5G : vers toujours plus de dépendance numérique ?
Par Joachim Renaudin, lead analyst chez Fabernovel
Si vous consultez moins de 48 fois par jour votre téléphone selon une étude de RescueTime; alors vous faites mieux que la moyenne des mobinautes. A en croire la fonctionnalité Temps d’écran de mon iPhone introduite par Apple en 2018 pour faire face à l’addiction chronique de ses utilisateurs, je l’ai de mon côté activé en moyenne 118 fois par jour le mois dernier. A part respirer, il y a peu d’actions que je répète aussi souvent, et surtout, aussi machinalement.
Non loin d’être un phénomène isolé, une grande partie d’entre nous est accro au numérique. Dans différentes proportions, pour différents usages. Il n’empêche que la dépendance numérique est aujourd’hui devenue un sujet de santé publique. Parmi les principaux effets néfastes, on compte la baisse de concentration: en consultant 118 fois par jour mon téléphone, combien d’interruptions inutiles?
Certaines études pointent également des risques graves sur le développement de compétences fondamentales pour les enfants, voire des impacts sur la santé mentale des adolescents.
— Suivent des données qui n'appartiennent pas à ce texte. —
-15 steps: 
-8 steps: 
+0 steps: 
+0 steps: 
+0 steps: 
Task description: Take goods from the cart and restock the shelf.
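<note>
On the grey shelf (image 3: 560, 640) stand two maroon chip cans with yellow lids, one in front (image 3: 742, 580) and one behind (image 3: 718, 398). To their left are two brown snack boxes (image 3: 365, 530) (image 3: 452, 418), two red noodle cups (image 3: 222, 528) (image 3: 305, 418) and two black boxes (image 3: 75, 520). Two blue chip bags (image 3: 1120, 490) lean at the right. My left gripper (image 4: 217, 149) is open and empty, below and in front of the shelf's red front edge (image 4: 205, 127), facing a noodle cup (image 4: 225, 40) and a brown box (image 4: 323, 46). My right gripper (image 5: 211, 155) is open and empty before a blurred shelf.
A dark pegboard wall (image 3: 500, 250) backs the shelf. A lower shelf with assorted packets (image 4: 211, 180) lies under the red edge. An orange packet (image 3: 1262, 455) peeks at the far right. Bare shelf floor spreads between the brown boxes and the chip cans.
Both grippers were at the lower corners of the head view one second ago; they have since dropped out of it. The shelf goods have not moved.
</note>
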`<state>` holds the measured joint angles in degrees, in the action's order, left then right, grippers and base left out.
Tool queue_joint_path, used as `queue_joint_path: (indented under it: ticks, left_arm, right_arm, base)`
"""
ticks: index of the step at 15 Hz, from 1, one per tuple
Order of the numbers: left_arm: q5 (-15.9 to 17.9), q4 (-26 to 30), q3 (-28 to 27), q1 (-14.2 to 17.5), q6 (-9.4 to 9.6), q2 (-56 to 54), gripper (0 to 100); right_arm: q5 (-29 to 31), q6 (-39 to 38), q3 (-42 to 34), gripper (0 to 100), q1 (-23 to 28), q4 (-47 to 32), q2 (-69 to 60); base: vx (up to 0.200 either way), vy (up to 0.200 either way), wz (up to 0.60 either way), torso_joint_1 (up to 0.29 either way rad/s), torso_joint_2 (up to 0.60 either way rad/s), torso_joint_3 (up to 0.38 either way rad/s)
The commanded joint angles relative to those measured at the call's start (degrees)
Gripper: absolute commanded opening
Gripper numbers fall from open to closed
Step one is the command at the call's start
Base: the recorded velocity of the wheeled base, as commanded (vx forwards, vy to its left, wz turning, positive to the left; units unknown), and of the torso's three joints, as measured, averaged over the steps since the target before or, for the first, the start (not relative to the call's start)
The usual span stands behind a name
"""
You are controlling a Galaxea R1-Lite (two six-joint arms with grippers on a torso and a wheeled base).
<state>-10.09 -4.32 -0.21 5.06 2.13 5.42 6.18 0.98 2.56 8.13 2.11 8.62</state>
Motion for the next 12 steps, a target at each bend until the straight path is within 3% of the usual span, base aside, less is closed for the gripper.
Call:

D’autant que le temps passé sur les écrans ne cesse d’augmenter, tiré par l’essor des réseaux sociaux, du streaming et permis par la généralisation des abonnements mobiles illimités. Et ça n’est pas prêt de s’arrêter avec l’arrivée de la 5G, le nouvel eldorado promis par les opérateurs. 10 fois plus de débit, la possibilité de connecter 1 000 fois plus de terminaux en même temps et surtout une latence 10 à 100 fois meilleure qui permet d’imaginer pléthore de nouveaux services immersifs. Des chiffres qui donnent le vertige.
Une grande question se pose: doit on accueillir la 5G à bras ouverts? Quels impacts peut-on vraiment attendre sur notre consommation numérique? La 5G risque-t-elle d’accélérer encore davantage notre dépendance numérique, déjà préoccupante?
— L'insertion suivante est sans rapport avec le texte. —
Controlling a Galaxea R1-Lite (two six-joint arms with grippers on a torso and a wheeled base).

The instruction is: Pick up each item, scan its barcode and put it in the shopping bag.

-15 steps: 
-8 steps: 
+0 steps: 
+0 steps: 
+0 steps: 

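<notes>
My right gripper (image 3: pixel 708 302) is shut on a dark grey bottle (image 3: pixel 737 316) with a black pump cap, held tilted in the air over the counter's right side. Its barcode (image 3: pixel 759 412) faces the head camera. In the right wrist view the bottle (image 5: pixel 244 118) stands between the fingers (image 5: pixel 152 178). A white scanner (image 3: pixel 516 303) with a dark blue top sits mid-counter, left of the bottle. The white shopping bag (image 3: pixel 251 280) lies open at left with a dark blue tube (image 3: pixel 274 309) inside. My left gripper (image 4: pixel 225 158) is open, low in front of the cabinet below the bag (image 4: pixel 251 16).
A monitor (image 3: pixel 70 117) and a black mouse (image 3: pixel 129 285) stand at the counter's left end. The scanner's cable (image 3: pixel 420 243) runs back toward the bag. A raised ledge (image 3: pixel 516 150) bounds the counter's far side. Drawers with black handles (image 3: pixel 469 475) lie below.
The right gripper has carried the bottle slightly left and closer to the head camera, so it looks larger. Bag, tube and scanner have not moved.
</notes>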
Les premiers impacts évidents que l’on peut attendre de la 5G sont la sur-utilisation des services connectés les plus courants d’aujourd’hui: le streaming vidéo, les appels vidéos ou les jeux en réseaux par exemple. L’équation est simple: plus de débit disponible = une meilleure expérience = plus de consommation. Et pourtant: alors que 3 millions de Sud-Coréens ont déjà souscrit à une offre 5G, on peine, après quelques mois déjà, à déceler un véritable impact sur le temps d’écran.
Pourquoi? Ces premiers utilisateurs sont principalement des early adopters, technophiles, déjà très connectés et le test grandeur nature en Corée du Sud est loin des promesses théoriques de la technologie : non standalone (elle s’appuie sur le réseau 4G LTE), elle n’est pas illimitée et reste cantonnée à certaines zones de Séoul et la latence déçoit.
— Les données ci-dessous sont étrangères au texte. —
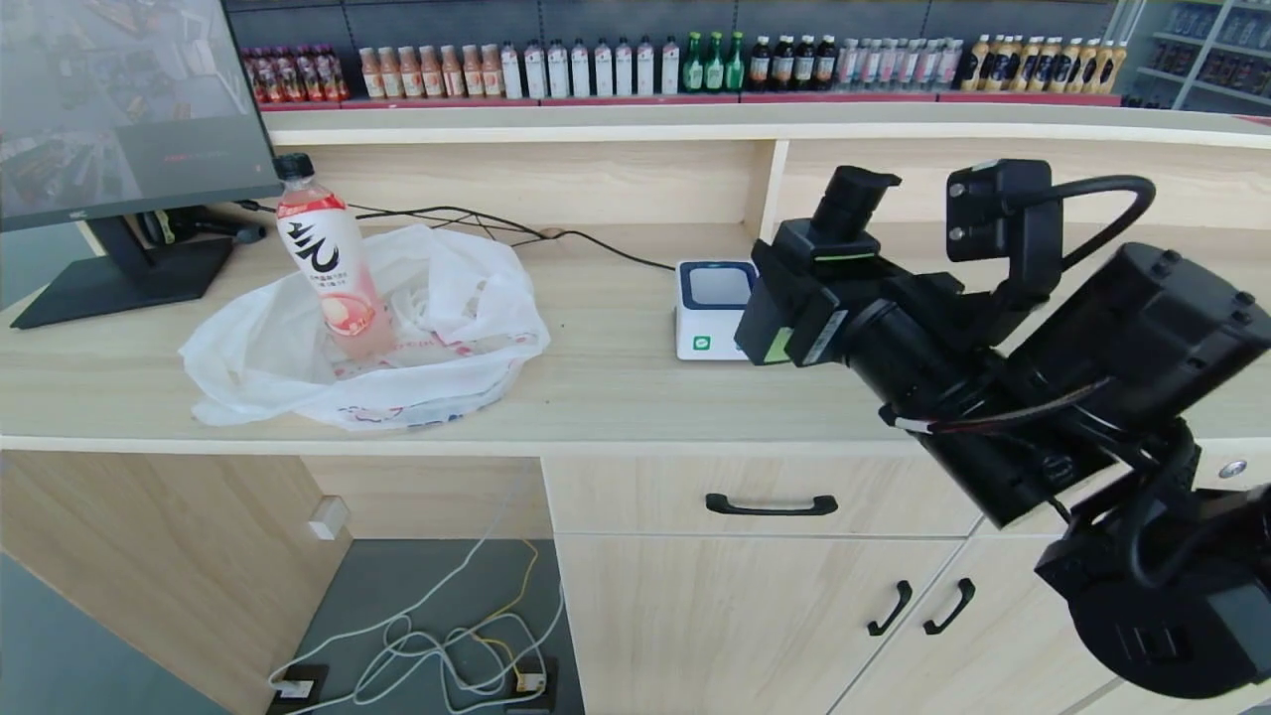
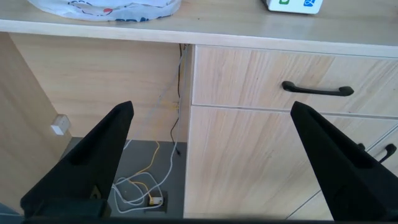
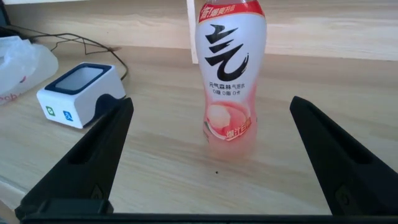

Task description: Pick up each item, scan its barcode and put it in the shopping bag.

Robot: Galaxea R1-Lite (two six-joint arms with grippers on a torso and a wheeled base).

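At left in the head view, one pink clear-plastic drink bottle already stood inside the crumpled white plastic shopping bag, so that item looked done. The white box scanner sat mid-frame. A second pink bottle, seemingly unscanned, stood upright on the pale wooden counter, centre-frame between the wide-spread, empty fingers of the right gripper. The left gripper gaped empty too.

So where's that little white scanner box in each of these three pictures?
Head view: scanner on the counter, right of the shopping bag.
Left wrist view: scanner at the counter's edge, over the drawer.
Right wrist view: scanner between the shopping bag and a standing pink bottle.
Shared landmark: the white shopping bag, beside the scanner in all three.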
Mais ce serait une erreur de réduire l’impact de la 5G à la simple augmentation du débit. Car il est peu probable que le fait de pouvoir télécharger un film en une seconde au lieu de quelques minutes augmente véritablement mon envie d’en voir un de plus. Pour estimer l’impact de la 5G sur notre consommation numérique, il faut donc prendre en compte les deux autres améliorations que promet ce standard: une latence très faible, et la possibilité de connecter un grand nombre de terminaux.
Tout d’abord, la latence très faible conjuguée à l’amélioration du débit promet une véritable révolution des médias. Plus de Netflix, plus d’Instagram oui, mais la 5G soutiendra surtout l’émergence de nouveaux services et usages, avec un impact à la fois sur la façon de consommer les médias (en réalité augmentée, en réalité virtuelle), et sur le types de contenus (plus nombreux, plus variés, meilleure résolution, plus interactifs et personnalisés). Mieux distribués, et plus attrayants, les médias prendront ainsi probablement une part croissante de notre attention. Les jeux vidéos, déjà le premier bien culturel consommé par les Français, promettent également de tirer pleinement profit de la 5G: jeux en réalitée virtuelle sans latence, mais surtout le cloud gaming, qui offre la possibilité d’être pleinement mobile et de pouvoir jouer partout.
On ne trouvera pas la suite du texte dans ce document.